Sometimes, there is little importance to the things I remember.  I mean really, how pivotal was it that I got the wrong crocheted shawl after a family dinner and my second cousin took home mine instead?  The exchange of shawls went peacefully, and I couldn’t have been more than three years old at the time.  Yet, I remember, but I couldn’t fathom a guess why.   

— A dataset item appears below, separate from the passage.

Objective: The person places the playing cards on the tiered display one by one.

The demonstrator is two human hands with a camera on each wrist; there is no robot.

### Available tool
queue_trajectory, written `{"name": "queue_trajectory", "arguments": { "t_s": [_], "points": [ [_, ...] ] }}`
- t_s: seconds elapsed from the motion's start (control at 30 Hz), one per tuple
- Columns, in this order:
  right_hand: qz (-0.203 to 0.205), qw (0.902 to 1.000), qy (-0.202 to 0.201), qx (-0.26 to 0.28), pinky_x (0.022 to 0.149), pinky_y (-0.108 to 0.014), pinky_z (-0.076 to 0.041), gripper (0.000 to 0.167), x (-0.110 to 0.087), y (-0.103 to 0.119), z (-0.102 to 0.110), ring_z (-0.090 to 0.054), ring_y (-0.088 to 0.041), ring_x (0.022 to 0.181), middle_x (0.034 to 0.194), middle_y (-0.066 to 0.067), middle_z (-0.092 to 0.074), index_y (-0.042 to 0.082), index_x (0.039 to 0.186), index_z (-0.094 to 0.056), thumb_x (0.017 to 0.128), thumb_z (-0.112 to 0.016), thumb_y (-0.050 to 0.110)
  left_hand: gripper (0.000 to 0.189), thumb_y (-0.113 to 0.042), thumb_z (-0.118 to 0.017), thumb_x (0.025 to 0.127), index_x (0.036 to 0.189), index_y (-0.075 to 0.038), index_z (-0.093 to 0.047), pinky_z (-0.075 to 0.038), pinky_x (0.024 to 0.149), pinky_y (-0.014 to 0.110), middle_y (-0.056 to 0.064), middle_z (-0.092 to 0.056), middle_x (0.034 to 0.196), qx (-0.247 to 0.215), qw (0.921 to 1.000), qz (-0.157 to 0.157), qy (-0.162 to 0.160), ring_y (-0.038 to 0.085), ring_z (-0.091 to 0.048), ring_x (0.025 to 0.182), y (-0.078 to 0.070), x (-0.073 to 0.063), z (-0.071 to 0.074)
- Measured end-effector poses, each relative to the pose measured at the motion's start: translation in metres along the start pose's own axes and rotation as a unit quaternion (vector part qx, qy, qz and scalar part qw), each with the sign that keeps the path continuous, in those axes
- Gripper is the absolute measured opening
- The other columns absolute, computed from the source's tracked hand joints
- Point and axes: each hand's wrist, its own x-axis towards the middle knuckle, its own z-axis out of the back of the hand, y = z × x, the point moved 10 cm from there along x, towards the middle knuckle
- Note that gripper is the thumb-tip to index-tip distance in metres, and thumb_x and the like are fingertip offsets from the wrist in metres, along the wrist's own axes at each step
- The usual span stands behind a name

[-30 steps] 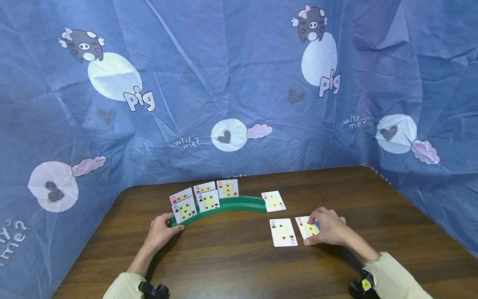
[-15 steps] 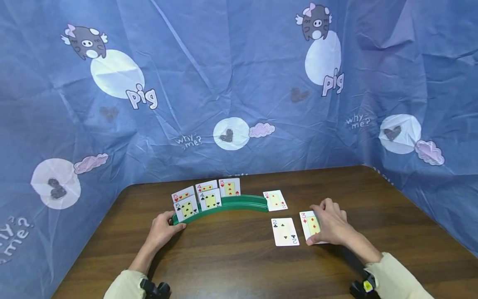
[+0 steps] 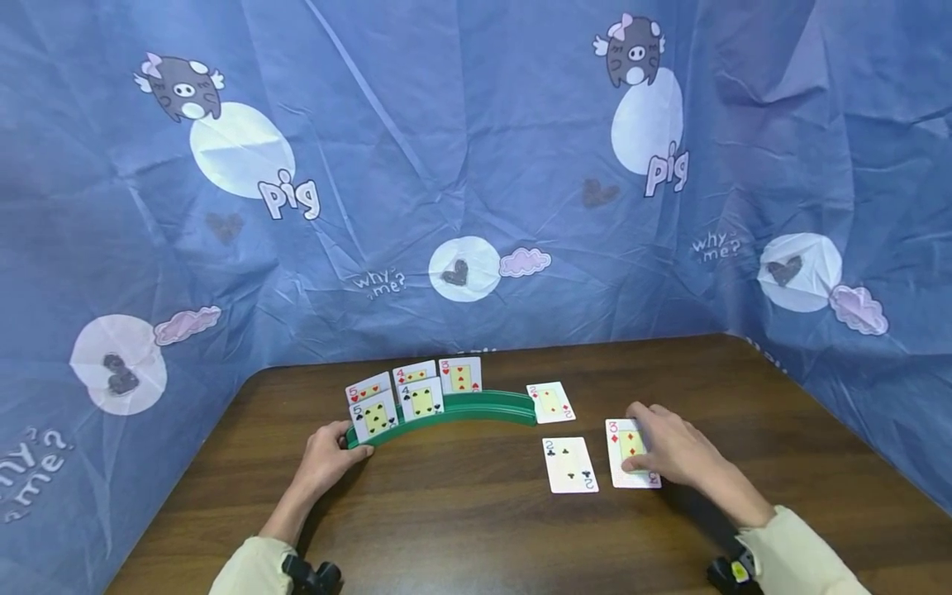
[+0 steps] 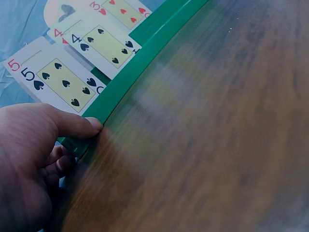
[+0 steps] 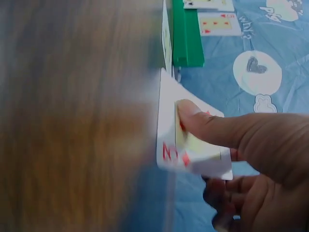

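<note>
My left hand [image 3: 325,454] pinches the left end of a curved green card holder [image 3: 487,406], thumb along its front edge in the left wrist view. In the holder stand the five of spades [image 3: 374,417] before the five of hearts [image 3: 368,387], the four of spades [image 3: 421,400] before the four of diamonds [image 3: 414,373], and the three of hearts [image 3: 460,376]. At the right, my right hand [image 3: 678,446] holds the three of diamonds [image 3: 621,442]; the right wrist view shows the thumb [image 5: 193,113] on its face and fingers behind.
The two of clubs [image 3: 569,465] lies face up left of the right hand. Behind it, the two of diamonds [image 3: 550,402] lies at the holder's right end. A brown wooden table [image 3: 461,529] is bordered by a blue patterned cloth [image 3: 476,182].
The right hand has shifted slightly right with the three of diamonds, away from the two of clubs, and its thumb has moved up onto the card's face. The left hand keeps its place.
</note>
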Motion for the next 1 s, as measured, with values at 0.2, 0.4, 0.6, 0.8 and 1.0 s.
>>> {"name": "queue_trajectory", "arguments": {
  "t_s": [0.2,0.4,0.6,0.8,1.0],
  "points": [
    [0.05,0.9978,-0.014,0.041,0.069,-0.037,-0.049,0.031,0.0,0.004,0.012,-0.061,-0.017,0.082,0.093,-0.007,-0.071,0.006,0.108,-0.066,0.08,-0.08,0.009,0.044,-0.011,-0.074,0.084,0.123,0.008,-0.063,-0.05,0.091,0.047,0.027,-0.066,0.119,-0.001,0.9999,0.012,0.008,0.028,-0.062,0.102,0.004,0.001,-0.003],
    [0.061,0.996,-0.019,0.063,0.071,-0.035,-0.049,0.021,0.003,0.003,0.023,-0.062,-0.016,0.083,0.097,-0.008,-0.074,0.004,0.107,-0.072,0.086,-0.071,0.001,0.044,-0.01,-0.074,0.084,0.123,0.009,-0.063,-0.048,0.094,0.05,0.028,-0.064,0.12,-0.003,0.9999,0.015,0.007,0.031,-0.061,0.104,0.002,0.002,-0.002],
    [0.055,0.9922,-0.008,0.112,0.059,-0.022,-0.045,0.02,0.005,0.002,0.029,-0.055,-0.006,0.071,0.095,-0.008,-0.073,0.002,0.109,-0.072,0.09,-0.066,0.001,0.044,-0.01,-0.074,0.085,0.124,0.009,-0.063,-0.048,0.096,0.051,0.028,-0.063,0.121,-0.003,0.9997,0.024,0.007,0.032,-0.061,0.106,0.002,0.001,-0.001],
    [0.061,0.9883,-0.021,0.138,0.054,-0.02,-0.044,0.019,0.014,0.01,0.038,-0.05,0.0,0.06,0.087,-0.004,-0.069,0.002,0.11,-0.072,0.093,-0.064,0.002,0.044,-0.01,-0.075,0.083,0.121,0.009,-0.063,-0.049,0.093,0.049,0.027,-0.065,0.118,0.001,0.9998,0.021,0.003,0.03,-0.061,0.102,0.001,0.0,-0.001],
    [0.072,0.9833,-0.048,0.16,0.053,-0.02,-0.046,0.019,0.032,0.027,0.053,-0.055,-0.004,0.06,0.08,-0.003,-0.068,0.003,0.11,-0.072,0.093,-0.064,0.001,0.044,-0.01,-0.074,0.084,0.122,0.008,-0.063,-0.049,0.094,0.049,0.027,-0.065,0.119,-0.007,0.9996,0.026,0.006,0.029,-0.062,0.103,0.003,0.0,-0.001]
  ]
}}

Maybe on that day I was born, uneventful as it was on earth, they were running low on special gifts and talents.  As they rummaged around the bins labeled athlete, dancer, artist they turned up empty-handed.  There in the corner, possibly, there was a bin they didn’t often dip into.  Instead of being blessed with the legs of a dancer or the stamina of a basketball player, I was given a different gift.  The gift of a phenomenal memory.  

These stories, including the devil who drove a station wagon,  are what I remember.